What makes this one worth your time

This work addresses the gap in language learning tools for non-native English speakers, providing a scalable solution for personalized education in non-immersive environments.

A framework for proficiency-aligned dialogue generation tailored to K-12 non-native English learners.

Summary

The paper introduces a framework for adapting large language model outputs to the proficiency levels of K-12 non-native English learners, using China's national curriculum as a case study. It employs a four-tier grading system and a new algorithm called Diversity Driven Policy Optimization (DDPO) to enhance dialogue diversity and quality. The framework is designed to be flexible and adaptable to other educational standards, with open-sourced models, data, and code.

Key contributions

  • Proficiency-aligned framework for LLM outputs.
  • Diversity Driven Policy Optimization (DDPO) algorithm.
  • Open-sourced models, data, and code for educational adaptation.

Notable insights

  • The use of a four-tier grading system to control lexical complexity in dialogue generation.
  • The development of the DDPO algorithm to balance dialogue diversity and quality.

Possible limitations

  • Not stated in the abstract

Abstract

arXiv:2604.22542v1 Announce Type: cross Abstract: Large language models (LLMs) often fail to meet the pedagogical needs of K-12 English learners in non-native contexts due to a proficiency mismatch. To address this widespread challenge, we introduce a proficiency-aligned framework that adapts LLM outputs to learner abilities, using China's national curriculum (CSE) as a representative case. Our framework enables precise control over lexical complexity through a four-tier grading system, supported by a comprehensive suite of new resources: graded vocabulary lists and a multi-turn dialogue corpus.
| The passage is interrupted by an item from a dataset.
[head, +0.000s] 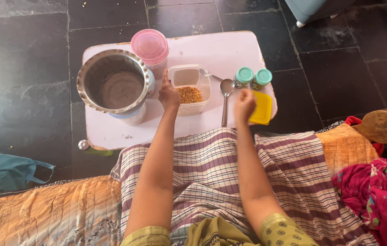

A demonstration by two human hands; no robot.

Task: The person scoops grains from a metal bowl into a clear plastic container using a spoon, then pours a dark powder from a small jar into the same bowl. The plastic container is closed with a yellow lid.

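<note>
Lentils (189, 94), yellow-brown, fill the near end of a clear rectangular plastic container (201, 86) that stands open near the middle of a small white table (230, 50). The person's left hand (168, 94) rests against the container's left wall, fingers curled loosely along it; whether they truly grip it cannot be told. The right hand (244, 105) is closed into a loose fist above the table's near right part, just over the edge of a yellow lid (263, 109); nothing can be seen inside the fist.

Between the hands a steel spoon (225, 96) lies with its bowl away from the person. Beyond the right hand stand two small jars with teal caps (252, 77), touching each other. On the table's left sits a large steel pot (113, 84) on a white base, and just behind it a jar with a pink lid (150, 46).

The table stands low on a floor of dark stone tiles (20, 54) with pale joints. The person sits behind it, a checked cloth (211, 168) over the lap, on an orange patterned quilt (43, 214). A blue bag (6, 171) lies at left, a pink garment (380, 191) and a round wooden piece (385, 125) at right.
</note>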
Our core technical contribution is the \textbf{DDPO} algorithm,Diversity Driven Policy Optimization, a multi-turn GRPO-based approach designed to preserve dialogue diversity while holistically optimizing dialogue quality. This method significantly outperforms conventional approaches, achieving low out-of-vocabulary rates and high diversity while enhancing conversational naturalness and pedagogical value. While grounded in the CSE, our framework is designed for flexibility and can be readily adapted to other educational standards. Our models, data, and code will all be open-sourced, providing a scalable platform for personalized English speaking practice that effectively addresses the unique challenges faced by K-12 learners in non-immersive environments.